Living diva Nancy Sinatra was fab at the Bottom Line, and I loved her crediting Roger Corman with her music career, “because I was so bad in The Wild Angels.” Backstage, Peter Bogdanovich told me about that ’66 cult flick, “I rewrote the whole fucking script and gave Corman all the setups. It was his biggest hit!”

TV’s biggest bomb, The Hamptons, came up at Paper‘s Indochine lunch last week when sunglassed socialite Anne Slater passed around a bad review from The Wall Street Journal that she happened to have on her. Slater’s problem with the show? “Twenty-two-year-olds should be attractive, cute, and clean. I like clean!”

I like Xaviera Hollander, who was très jolie at a Fez event the other night, even when I asked why her Happy Hooker book no longer includes the encounter with the German shepherd. Xaviera said her sister, whose dog it was, tastefully recommended removing the tidbit. Too bad—it could have spawned a dogpenis emblem of honor and even a Tony! I hate clean.

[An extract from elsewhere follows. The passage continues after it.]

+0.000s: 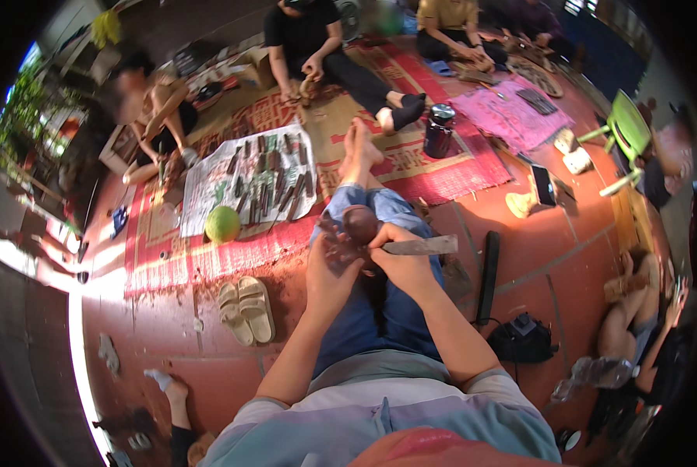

EXTRA ITEM: Just in time for Gay Pride—and Minority ReportKyle Bradford, the porn star notoriously sued by Tom Cruise, is doing a stage play, and not at the Gaiety, either. Bradford co-stars in Billy Masters’s Hollywood Uncovered, a satire by the wicked gossip columnist that’ll be performed at the Wings Theatre starting June 21. I bet Cruise tries to wrestle his way to some tickets.